Retórica
julmar, 10.08.11
“A linguagem sofre frequentes abusos no discurso figurativo. Dado que a graça e a fantasia encontram melhor acolhimento no mundo do que a seca verdade e o conhecimento genuíno, os discursos figurativos e a alusão dificilmente serão considerados uma imperfeição ou um abuso da linguagem.
Admito que, nos discursos em que procuramos prazer e diversão em vez de informação e instrução, é difícil que os ornamentos desse género passem por falhas. No entanto, se queremos falar das coisas como elas são, temos de reconhecer que toda a arte da retórica, exceptuando aquilo que respeita à ordem e à clareza, que todas as aplicações artificiais e figurativas das palavras criadas pela eloquência servem apenas para insinuar ideias erradas, para excitar as paixões, e assim para nos conduzir ao erro.
De facto, essas aplicações são perfeitos logros, e por esta razão, por muito louvável ou aceitável que a retórica possa parecer em discursos e declamações populares, é óbvio que elas têm de ser completamente evitadas em todos os discursos que pretendam informar ou instruir. E onde a verdade e o conhecimento interessam, tais aplicações têm de ser consideradas uma grande falta (...).

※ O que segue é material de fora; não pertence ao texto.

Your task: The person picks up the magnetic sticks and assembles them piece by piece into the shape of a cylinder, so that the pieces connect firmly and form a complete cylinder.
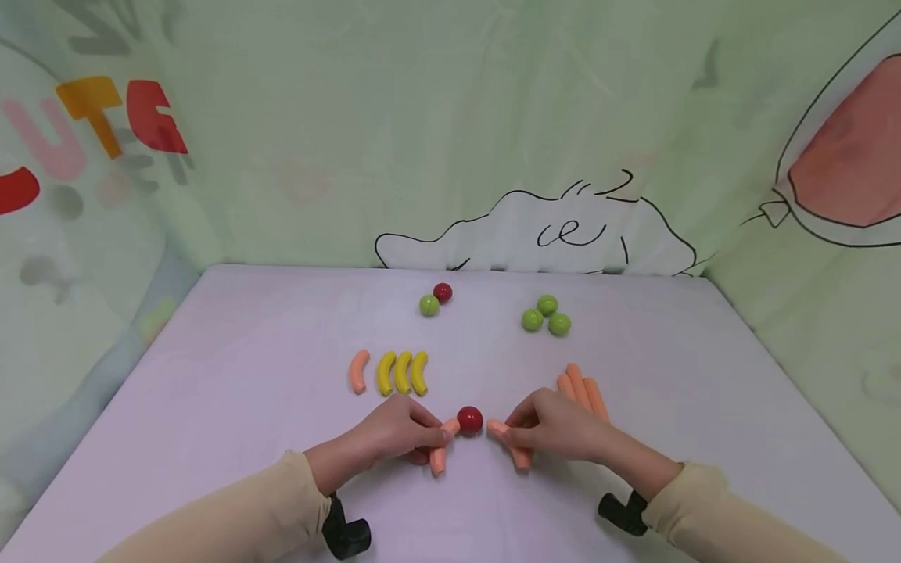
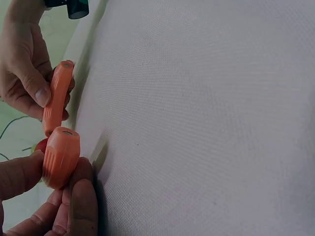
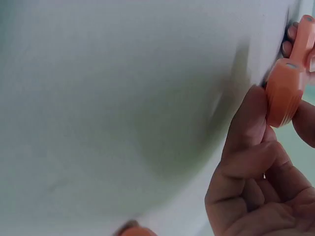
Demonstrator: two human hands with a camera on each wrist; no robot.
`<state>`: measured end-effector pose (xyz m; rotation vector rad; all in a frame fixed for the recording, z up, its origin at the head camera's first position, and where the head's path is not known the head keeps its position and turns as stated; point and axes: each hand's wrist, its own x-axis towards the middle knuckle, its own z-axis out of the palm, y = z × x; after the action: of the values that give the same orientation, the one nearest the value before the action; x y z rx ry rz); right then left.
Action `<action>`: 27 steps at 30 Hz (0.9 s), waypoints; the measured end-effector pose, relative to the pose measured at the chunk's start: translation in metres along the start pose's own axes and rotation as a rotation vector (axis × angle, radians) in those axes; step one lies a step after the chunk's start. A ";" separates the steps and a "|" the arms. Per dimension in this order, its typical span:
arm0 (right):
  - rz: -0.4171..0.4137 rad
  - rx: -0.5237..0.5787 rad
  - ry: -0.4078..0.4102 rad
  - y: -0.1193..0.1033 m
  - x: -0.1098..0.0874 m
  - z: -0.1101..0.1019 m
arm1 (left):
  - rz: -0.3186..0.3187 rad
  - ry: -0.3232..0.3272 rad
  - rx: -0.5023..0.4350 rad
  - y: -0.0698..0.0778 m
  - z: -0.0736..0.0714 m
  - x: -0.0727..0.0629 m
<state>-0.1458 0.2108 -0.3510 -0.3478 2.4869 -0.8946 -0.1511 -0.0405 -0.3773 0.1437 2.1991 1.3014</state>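
Observation:
In the head view, my left hand (image 1: 397, 428) pinches a curved orange magnetic building rod (image 1: 439, 460) between thumb and fingers. The tip of that rod meets, or nearly meets, a red ball (image 1: 470, 421) on the table. On the ball's other side, my right hand (image 1: 563, 426) pinches a second curved orange rod (image 1: 521, 459), its tip a small gap from the ball. Both wrist views show ridged sides and a grey disc in the blunt end of each rod: the left one (image 2: 61, 158) and the right one (image 3: 285, 93).
Beyond my right hand lie several straight orange rods (image 1: 577, 383). A curved pinkish rod (image 1: 358, 371) and three yellow curved rods (image 1: 403, 372) form a row at left. Farther back are a red ball (image 1: 443, 292) touching a green ball (image 1: 429, 306), and three green balls (image 1: 532, 320).

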 end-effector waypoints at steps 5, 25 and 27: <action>0.066 0.050 -0.009 0.000 0.002 0.003 | -0.009 0.005 0.007 0.000 0.000 0.000; 0.137 0.075 0.042 0.001 0.007 0.008 | 0.005 0.000 0.012 0.002 0.002 -0.002; 0.140 0.065 0.060 0.001 0.008 0.009 | 0.018 0.001 0.039 0.002 0.003 -0.002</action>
<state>-0.1479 0.2040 -0.3600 -0.1249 2.4941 -0.9374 -0.1478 -0.0376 -0.3758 0.1789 2.2299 1.2687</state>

Quantas e que aplicações são essas, é algo que seria supérfluo indicar aqui. Os livros de retórica que abundam no mundo instruirão aqueles que se queiram informar. Só não posso deixar de observar que a humanidade se preocupa muito pouco com a preservação e o avanço da verdade e do conhecimento, pois as artes da falácia são cultivadas e preferidas.